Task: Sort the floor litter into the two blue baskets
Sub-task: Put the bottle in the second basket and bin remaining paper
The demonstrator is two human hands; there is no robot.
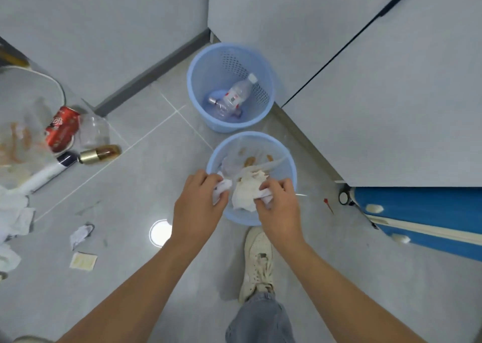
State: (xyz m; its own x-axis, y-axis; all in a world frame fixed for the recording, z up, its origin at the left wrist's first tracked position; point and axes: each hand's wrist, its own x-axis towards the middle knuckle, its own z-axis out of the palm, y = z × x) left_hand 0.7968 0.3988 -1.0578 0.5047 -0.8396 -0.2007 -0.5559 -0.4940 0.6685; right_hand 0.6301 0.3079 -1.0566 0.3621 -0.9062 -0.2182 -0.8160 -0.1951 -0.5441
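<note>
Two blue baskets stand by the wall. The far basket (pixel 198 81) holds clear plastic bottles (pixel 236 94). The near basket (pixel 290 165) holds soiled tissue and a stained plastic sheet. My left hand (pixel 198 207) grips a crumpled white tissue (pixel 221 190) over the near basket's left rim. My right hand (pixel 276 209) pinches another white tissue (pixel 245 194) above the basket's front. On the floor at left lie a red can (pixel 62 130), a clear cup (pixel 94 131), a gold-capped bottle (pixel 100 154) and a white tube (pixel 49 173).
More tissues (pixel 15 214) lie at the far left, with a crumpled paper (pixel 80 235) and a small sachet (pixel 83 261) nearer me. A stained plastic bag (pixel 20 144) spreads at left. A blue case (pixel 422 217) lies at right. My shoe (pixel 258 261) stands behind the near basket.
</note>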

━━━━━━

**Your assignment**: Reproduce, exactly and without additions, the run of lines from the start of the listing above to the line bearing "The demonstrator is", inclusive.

**Result**:
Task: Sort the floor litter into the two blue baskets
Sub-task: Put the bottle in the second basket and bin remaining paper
The demonstrator is two human hands; there is no robot.

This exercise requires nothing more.